Eight years ago I wrote an article on being a highly sensitive person. So much has happened since that time. I have learned how to take the quality of being highly sensitive and evolve it into something that works for me, while living a relatively normal life.

By desensitizing my emotional triggers, my entire perception has been allowed to changed, including how external stimuli affect my body. As I have taught my body and mind to feel safer and experiences less stress, I have developed higher tolerance levels for things that used to easily overwhelm me. This is what I want to share with you now.

Being highly sensitive means that a person’s senses are very easily overwhelmed. What then happens is that the fight or flight response is triggered, causing a person to feel unsafe. It is possible to train and condition yourself to feel far safer than you normally do and to desensitize those triggers. This allows you to lead a much more normal life, one where you can process information very differently than you do now.

The additional information that an HSP perceives can then be put to use in a way that works for you instead of against you. You have a heightened sense of awareness in which you can read your surroundings better than the average person. When you can process this information clearly, you can make much different choices than when you are in reaction. Having this extra information becomes a gift rather than a curse.

The key is to teach yourself how to feel safer than you do now, to redefine all of your triggers. This takes a combination of approaches from both the mental perspective as well as the physical. This process also requires that you examine all beliefs that you have in your unconscious mind and replace them as necessary.

Lets start with this idea of feeling unsafe. From a very early age we were accosted with information, easily misunderstood, our parents have no clue how to deal with us, etc. Over the years we found that this combination actually increased our sensitivity to the point where we were uncomfortable in our own skin.

What really happens over the years is that we felt increasingly unsafe. Combine this with low self esteem and limiting beliefs and it becomes a recipe for struggling to exist. Many HSP’s experience anxiety, depression, chronic stress, and so many more physical challenges. This cycle can not only be stopped, it can be reversed.

How we perceive what is happening around us now, the definition that we give to events is more often than not based on our past experiences. If we were unsafe in the past, it will trigger the mind into assuming that we are unsafe again now. Your mind is there to try to protect you and it thinks that it needs to be on high alert all the time looking for potential threats. As an HSP these “threats” seem to appear so much more often.

Yet defining current events from our past experiences is what contributes to the ongoing assault on our senses. But over time the source becomes largely from our own minds. We need to look at each and every incident that triggers an emotional reaction within us and to break it down so that we start to understand that we actually are safe in the current moment.

When you go into an emotional reaction, an assumption is being made based on the minds directive to try to protect you. If you are in reaction, your mind has perceived a threat. It has made an assumption that you are unsafe. It then takes that assumption and from that mistaken perspective, it further defines what is happening around you as if you really are in danger.

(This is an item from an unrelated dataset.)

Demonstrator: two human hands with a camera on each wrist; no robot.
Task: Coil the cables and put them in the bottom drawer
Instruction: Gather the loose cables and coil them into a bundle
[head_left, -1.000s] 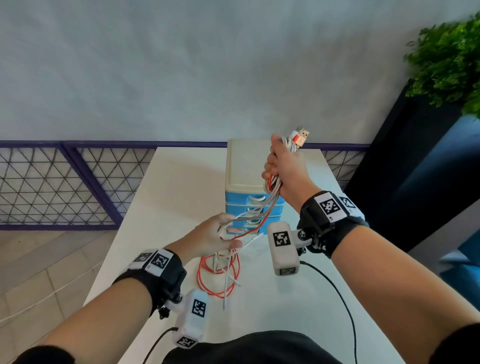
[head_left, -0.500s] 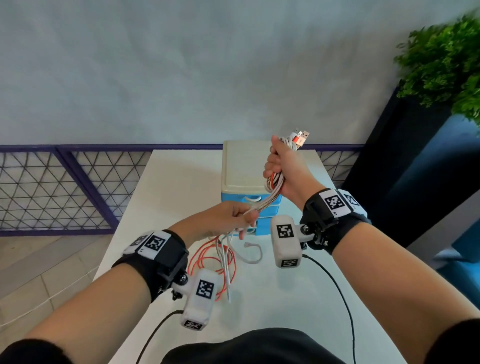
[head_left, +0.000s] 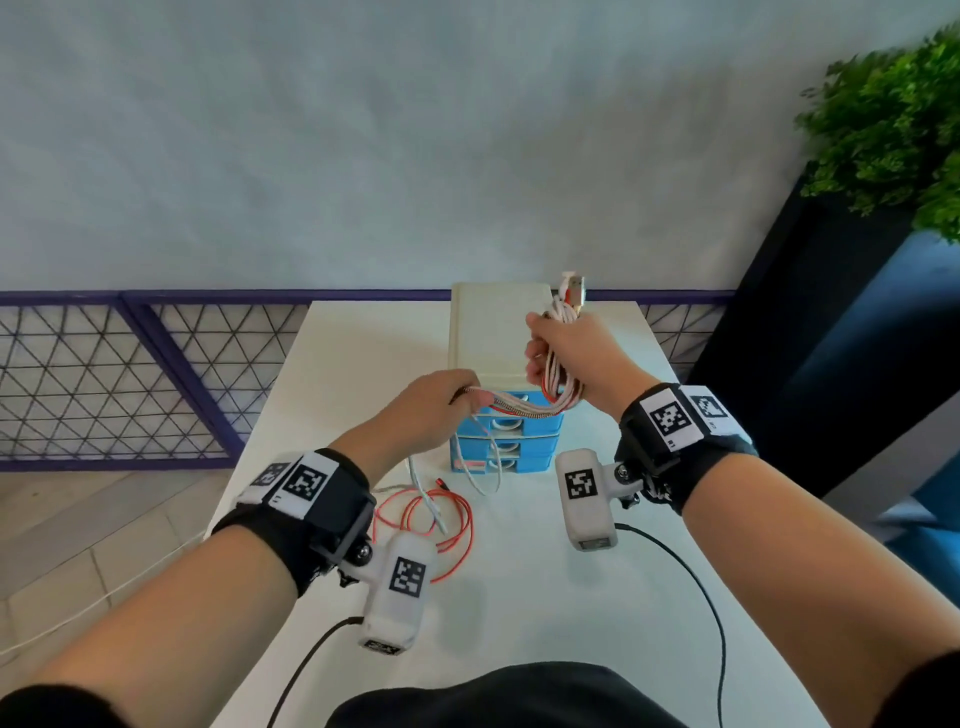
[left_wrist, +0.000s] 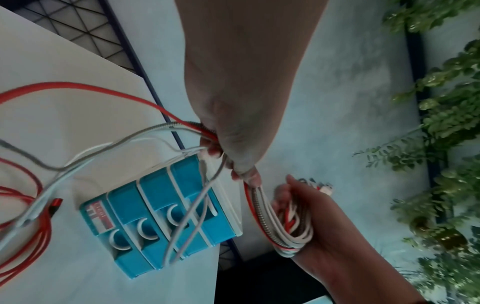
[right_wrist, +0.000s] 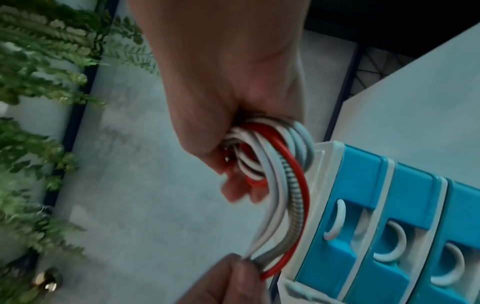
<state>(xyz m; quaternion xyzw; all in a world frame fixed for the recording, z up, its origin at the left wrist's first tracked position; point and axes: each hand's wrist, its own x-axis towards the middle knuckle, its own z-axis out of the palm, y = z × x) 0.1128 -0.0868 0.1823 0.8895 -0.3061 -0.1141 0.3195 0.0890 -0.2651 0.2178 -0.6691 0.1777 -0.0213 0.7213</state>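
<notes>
My right hand (head_left: 566, 353) grips a coiled bundle of cables (head_left: 558, 374) (right_wrist: 262, 156) (left_wrist: 288, 230), white, red and braided silver, raised in front of the blue drawer unit (head_left: 506, 431). Plug ends (head_left: 571, 286) stick up out of its fist. My left hand (head_left: 436, 410) (left_wrist: 233, 152) pinches the same strands (head_left: 511, 408) a short way left of the coil, pulled taut between the hands. The loose tails (head_left: 431, 514) hang from it onto the white table (head_left: 519, 571), where red loops lie. The unit's drawers (left_wrist: 155, 224) (right_wrist: 389, 236) look closed.
The drawer unit has a cream top (head_left: 493, 322) and stands at the table's far middle. A blue mesh railing (head_left: 130, 379) runs behind the table. A dark planter with green foliage (head_left: 893, 130) stands to the right. Black wrist-camera leads (head_left: 696, 597) trail over the near table.
My left hand has risen from the table with the strands and come up beside the coil. The right hand has tilted slightly, still holding the bundle. More slack has lifted off the table.
</notes>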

Your fight or flight response kicks in, flooding your body with hormones. It is this constant flood that contributes to becoming ill. The body cannot process these hormones if they become chronic, which is what happens to HSP’s. This constantly being triggered and being put on high alert trying to protect yourself is exhausting.

The solution is to train yourself to always go back to what the initial assumption is. Is it another person’s emotional reaction? Does it feel like they are attacking you? You need to redefine this. The only reason any person goes into emotional reaction is because of fear. Fear takes on so many different forms it is mind-boggling. The bottom line is that all emotional reactions stem from some form of fear.

There are the obvious forms that fear comes in, such as: phobia, dread, anxiety, panic, angst, insecurity, stress, depression, etc. There is also fear of change, confinement, constancy, death, pain, illness, loneliness, not having a (good) source of income, etc. 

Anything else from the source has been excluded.